### What you should do:
Below are records. Copy every line with "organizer" in it.

Records to process: Begin

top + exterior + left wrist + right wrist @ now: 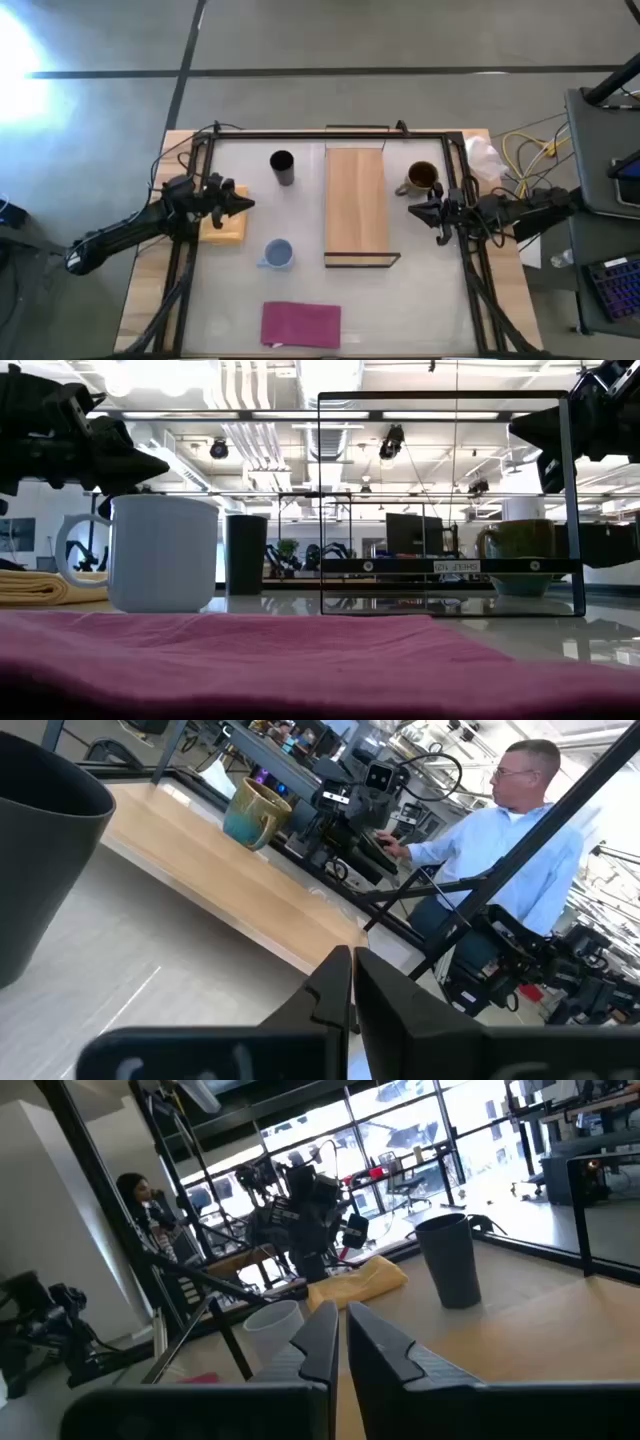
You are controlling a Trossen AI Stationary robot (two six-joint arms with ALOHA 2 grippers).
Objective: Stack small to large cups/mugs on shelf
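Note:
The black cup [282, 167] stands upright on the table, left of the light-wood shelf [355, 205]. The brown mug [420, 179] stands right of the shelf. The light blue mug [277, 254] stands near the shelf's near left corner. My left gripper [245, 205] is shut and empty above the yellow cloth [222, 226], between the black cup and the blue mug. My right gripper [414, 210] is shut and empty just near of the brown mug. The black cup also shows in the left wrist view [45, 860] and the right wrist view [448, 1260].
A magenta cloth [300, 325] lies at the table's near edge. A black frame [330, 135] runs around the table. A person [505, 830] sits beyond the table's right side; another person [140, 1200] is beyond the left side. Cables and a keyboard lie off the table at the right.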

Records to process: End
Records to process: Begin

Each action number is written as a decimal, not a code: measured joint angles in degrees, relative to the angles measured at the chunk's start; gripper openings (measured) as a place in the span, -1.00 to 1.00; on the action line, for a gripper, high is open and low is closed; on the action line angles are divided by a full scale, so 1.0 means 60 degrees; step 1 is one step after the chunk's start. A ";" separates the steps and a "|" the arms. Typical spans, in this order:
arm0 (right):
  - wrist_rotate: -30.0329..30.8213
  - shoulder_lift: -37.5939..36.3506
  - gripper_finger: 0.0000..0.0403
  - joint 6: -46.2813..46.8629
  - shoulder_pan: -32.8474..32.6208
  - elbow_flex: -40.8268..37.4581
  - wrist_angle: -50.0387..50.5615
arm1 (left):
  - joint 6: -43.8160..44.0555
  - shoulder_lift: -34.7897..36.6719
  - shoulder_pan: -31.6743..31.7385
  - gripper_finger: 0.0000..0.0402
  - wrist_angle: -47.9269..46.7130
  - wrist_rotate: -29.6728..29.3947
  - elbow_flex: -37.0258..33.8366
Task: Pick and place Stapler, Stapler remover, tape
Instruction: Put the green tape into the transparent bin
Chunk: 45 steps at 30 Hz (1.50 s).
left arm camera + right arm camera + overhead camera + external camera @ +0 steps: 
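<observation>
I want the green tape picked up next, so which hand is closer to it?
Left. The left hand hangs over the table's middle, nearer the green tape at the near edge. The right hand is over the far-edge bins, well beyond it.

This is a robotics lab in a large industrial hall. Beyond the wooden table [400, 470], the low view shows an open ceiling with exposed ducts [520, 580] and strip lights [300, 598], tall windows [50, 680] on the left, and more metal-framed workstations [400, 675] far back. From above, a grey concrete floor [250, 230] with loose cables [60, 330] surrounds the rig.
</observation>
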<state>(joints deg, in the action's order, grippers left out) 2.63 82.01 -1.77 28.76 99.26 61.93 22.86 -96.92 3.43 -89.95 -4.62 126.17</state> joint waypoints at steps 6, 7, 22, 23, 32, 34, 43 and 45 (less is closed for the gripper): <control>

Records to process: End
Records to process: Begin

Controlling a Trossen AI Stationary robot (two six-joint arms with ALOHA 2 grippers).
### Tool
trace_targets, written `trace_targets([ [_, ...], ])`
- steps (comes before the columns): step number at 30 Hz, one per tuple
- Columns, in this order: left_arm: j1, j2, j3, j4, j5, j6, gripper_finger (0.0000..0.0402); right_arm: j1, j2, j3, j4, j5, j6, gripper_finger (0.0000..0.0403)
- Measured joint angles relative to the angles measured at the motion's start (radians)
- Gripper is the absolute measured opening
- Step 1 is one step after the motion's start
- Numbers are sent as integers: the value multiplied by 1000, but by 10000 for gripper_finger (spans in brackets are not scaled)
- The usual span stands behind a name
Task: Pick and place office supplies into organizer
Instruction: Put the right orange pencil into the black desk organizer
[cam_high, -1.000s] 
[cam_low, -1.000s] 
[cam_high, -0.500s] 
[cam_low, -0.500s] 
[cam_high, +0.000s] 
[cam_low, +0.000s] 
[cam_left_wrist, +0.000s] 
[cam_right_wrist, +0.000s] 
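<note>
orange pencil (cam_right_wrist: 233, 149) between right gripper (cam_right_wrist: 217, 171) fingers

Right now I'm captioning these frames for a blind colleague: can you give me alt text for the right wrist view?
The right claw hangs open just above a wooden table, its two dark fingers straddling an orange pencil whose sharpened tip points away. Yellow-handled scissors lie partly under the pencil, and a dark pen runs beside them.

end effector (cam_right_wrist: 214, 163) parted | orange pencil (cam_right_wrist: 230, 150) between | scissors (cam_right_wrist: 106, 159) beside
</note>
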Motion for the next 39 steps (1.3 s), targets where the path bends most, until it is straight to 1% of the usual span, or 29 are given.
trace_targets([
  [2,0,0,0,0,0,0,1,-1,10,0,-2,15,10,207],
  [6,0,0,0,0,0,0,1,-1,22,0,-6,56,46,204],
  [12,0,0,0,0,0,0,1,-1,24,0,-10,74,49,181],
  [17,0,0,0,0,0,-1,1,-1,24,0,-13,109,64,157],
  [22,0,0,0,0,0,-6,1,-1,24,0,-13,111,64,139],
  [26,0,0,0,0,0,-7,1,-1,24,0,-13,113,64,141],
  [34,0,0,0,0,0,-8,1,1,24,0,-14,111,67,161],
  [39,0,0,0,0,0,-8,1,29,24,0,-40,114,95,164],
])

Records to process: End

### Written answer:
Task: Pick and place office supplies into organizer
Instruction: Put the right orange pencil into the black desk organizer

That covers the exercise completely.